- Oman
- Legal status: Illegal: Islamic Sharia Law is applied. Only enforced in cases of "public scandal".
- Penalty: The punishment for this crime may include a custodial sentence of up to three years, in addition to financial penalties.
- Gender identity: No
- Military: No
- Discrimination protections: None

Family rights
- Recognition of relationships: No recognition of same-sex unions.
- Adoption: No

= LGBTQ rights in Oman =

LGBTQ (Lesbian, Gay, Bisexual, Transgender, and Queer) people in Oman face significant social and legal challenges not experienced by non-LGBTQ residents. Homosexuality in the Sultanate of Oman is illegal.
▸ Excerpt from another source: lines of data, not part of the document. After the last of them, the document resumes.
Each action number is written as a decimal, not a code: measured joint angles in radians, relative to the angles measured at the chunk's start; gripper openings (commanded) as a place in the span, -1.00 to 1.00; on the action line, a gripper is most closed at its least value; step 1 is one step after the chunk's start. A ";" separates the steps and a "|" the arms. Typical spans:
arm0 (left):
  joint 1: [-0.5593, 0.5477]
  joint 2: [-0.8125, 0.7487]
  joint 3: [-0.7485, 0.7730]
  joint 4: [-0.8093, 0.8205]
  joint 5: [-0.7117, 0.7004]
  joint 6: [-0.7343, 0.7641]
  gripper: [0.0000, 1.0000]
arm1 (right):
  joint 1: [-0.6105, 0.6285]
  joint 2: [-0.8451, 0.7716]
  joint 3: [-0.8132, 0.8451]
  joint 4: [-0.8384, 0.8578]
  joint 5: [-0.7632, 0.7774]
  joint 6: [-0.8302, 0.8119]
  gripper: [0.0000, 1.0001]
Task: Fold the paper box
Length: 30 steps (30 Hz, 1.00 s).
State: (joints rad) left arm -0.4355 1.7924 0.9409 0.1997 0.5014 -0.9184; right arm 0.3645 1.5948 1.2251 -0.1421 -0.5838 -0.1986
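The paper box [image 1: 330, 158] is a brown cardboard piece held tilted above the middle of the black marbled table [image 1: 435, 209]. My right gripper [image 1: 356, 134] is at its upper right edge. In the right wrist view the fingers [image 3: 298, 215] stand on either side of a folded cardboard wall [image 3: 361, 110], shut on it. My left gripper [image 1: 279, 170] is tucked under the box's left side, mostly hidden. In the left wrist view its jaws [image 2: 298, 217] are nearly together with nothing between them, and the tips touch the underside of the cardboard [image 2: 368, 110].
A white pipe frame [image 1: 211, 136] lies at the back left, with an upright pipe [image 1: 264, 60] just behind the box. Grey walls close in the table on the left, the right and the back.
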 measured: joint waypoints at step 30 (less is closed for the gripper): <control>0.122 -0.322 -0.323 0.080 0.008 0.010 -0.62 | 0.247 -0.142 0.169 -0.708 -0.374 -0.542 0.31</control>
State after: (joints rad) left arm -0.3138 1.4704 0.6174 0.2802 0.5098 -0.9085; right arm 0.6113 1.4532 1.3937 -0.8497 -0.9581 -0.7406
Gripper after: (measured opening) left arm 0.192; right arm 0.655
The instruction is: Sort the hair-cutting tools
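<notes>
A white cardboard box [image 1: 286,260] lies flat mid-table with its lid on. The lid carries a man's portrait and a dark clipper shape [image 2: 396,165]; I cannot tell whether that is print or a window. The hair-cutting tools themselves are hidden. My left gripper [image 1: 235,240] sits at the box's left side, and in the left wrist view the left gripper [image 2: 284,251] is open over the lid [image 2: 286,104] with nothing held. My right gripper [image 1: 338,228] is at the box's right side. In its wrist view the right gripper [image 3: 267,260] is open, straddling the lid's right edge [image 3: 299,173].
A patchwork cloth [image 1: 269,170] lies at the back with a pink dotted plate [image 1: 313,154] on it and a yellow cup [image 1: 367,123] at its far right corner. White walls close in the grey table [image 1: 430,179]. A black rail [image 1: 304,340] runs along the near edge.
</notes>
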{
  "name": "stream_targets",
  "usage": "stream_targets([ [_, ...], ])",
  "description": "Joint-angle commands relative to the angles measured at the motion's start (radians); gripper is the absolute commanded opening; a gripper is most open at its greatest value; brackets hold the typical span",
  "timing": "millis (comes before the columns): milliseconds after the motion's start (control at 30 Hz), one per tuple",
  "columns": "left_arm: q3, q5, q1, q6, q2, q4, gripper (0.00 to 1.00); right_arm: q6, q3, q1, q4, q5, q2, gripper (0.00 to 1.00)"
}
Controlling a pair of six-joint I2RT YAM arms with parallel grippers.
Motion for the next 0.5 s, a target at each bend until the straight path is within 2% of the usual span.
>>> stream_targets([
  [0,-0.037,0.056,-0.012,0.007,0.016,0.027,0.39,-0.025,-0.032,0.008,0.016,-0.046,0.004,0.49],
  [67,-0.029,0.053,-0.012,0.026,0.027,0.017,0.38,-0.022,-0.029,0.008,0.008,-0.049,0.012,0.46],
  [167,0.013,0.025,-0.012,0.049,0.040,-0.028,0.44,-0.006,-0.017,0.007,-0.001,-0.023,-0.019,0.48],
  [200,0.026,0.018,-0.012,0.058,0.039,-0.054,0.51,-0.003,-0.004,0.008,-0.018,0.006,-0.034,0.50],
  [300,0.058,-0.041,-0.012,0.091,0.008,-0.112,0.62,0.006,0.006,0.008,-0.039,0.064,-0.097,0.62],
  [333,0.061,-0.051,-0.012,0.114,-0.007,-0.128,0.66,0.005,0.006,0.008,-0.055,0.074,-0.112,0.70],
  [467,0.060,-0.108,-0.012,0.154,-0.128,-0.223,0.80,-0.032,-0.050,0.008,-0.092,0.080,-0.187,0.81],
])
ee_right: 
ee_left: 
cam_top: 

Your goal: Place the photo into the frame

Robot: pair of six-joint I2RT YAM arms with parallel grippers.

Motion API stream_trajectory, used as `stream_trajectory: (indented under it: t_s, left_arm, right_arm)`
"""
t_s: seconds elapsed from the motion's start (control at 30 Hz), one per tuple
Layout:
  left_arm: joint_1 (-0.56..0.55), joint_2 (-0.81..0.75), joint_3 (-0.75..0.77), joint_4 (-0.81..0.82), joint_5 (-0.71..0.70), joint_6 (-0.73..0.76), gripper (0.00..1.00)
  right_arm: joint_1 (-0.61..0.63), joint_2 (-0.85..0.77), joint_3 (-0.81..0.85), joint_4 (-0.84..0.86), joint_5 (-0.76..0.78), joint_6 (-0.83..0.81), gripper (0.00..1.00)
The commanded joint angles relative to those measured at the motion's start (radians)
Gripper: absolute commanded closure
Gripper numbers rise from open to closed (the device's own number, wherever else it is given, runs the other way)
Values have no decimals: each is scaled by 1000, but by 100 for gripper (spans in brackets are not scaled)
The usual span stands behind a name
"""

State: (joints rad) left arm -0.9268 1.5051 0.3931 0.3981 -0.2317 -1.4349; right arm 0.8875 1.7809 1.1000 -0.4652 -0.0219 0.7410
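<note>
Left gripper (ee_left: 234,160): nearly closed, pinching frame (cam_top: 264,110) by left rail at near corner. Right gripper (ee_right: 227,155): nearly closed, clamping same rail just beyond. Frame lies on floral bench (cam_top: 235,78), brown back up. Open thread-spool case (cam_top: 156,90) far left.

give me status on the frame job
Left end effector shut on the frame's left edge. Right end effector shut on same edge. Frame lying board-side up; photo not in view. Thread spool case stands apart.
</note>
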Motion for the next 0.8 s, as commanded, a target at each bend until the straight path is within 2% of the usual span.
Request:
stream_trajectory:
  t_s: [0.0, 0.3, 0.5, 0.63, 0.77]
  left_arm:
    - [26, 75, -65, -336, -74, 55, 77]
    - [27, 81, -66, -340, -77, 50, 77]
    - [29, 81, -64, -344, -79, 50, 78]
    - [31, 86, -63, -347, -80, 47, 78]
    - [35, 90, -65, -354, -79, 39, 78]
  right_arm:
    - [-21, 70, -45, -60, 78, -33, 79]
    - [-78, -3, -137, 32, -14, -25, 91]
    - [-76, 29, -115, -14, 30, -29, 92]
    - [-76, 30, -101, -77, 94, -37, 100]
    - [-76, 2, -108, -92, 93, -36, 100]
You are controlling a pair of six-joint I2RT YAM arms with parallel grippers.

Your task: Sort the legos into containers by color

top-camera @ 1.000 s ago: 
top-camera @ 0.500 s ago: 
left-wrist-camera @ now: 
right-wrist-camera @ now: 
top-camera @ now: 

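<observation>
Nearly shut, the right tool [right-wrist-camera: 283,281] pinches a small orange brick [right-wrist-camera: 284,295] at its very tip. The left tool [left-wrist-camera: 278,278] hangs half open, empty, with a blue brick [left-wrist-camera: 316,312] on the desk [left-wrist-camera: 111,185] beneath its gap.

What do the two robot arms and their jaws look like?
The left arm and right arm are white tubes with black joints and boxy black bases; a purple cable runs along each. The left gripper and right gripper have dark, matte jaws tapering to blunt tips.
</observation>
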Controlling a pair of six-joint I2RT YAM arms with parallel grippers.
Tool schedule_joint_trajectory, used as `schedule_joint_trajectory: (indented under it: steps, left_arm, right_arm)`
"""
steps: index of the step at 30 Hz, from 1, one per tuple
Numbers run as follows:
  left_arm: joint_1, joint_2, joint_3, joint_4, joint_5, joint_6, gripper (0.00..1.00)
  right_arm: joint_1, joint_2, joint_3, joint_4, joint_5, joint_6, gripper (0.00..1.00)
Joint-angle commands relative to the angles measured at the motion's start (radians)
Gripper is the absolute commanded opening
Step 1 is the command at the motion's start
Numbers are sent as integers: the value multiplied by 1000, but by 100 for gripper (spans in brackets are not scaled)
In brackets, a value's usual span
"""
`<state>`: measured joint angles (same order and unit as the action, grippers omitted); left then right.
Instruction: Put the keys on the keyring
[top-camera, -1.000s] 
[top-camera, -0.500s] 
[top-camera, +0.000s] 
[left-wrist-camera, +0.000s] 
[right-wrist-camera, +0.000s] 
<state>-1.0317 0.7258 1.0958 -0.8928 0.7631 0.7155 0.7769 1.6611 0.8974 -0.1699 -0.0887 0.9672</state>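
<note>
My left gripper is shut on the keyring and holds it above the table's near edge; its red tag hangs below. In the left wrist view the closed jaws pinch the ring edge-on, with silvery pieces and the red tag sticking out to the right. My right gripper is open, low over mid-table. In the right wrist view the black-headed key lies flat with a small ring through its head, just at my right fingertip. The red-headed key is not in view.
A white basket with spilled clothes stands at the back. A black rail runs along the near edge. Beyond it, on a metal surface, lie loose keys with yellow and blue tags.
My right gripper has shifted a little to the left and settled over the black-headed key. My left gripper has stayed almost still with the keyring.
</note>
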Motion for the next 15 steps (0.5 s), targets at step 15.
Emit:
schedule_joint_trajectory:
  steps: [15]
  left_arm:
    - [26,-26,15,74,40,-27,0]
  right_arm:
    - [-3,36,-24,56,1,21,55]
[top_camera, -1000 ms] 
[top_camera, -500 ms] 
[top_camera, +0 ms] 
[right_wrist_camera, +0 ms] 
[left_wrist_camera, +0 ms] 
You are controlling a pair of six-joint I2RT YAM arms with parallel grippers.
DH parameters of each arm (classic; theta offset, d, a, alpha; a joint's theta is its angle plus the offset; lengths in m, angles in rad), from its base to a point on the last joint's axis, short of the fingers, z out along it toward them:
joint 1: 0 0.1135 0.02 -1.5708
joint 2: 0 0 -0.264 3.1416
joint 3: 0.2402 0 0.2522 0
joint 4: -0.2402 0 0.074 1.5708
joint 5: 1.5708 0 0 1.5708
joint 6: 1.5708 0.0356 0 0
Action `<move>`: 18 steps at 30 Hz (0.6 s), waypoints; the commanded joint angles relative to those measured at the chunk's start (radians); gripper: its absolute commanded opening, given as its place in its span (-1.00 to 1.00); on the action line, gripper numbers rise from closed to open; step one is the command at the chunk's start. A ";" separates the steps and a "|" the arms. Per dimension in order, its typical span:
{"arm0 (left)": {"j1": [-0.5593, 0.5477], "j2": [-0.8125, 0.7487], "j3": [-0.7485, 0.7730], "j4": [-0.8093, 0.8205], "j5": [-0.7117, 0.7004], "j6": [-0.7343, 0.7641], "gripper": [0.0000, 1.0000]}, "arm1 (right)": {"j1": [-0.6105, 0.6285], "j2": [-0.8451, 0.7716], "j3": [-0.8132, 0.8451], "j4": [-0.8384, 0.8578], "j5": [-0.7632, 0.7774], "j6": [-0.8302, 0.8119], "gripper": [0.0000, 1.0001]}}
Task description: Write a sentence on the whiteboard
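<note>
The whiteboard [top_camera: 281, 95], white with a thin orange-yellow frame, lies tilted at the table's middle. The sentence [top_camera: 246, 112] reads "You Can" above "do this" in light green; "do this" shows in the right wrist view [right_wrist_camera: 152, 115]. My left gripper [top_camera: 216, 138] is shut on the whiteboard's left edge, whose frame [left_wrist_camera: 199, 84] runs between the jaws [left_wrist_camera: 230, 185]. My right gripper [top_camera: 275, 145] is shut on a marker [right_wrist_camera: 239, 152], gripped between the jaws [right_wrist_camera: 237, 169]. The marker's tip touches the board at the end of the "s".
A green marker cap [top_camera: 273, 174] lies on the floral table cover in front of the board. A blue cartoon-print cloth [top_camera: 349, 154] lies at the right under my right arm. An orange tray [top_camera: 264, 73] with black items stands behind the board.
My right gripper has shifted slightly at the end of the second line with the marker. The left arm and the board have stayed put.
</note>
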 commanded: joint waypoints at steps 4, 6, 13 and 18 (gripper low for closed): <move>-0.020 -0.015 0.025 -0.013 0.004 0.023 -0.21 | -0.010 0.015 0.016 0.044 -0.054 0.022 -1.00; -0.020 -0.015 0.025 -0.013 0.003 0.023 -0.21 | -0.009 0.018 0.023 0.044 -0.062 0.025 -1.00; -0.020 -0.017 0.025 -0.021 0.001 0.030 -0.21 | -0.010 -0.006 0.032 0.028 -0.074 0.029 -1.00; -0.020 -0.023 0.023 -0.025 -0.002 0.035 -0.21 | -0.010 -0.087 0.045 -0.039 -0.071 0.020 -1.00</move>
It is clearly stated so in §§ 33 and 223 of the penal code. The punishment for this crime is a prison sentence of up to three years. This law applies to both men and women. The code is clear: "The suspects of homosexual or lesbian" intercourse shall be prosecuted without a prior complaint, if the act results in a public scandal.

==Living conditions==
In September 2013, it was announced that all Gulf Cooperative Countries had agreed to discuss a proposal to devise a test for homosexuality intended to single out gay foreigners and prevent them from entering any of the countries. However, it has been suggested that concern for hosting 2022 FIFA World Cup in Qatar, and fears for controversy in a case that football fans would have been screened, made officials backtrack the plans and insist that it was a mere proposal.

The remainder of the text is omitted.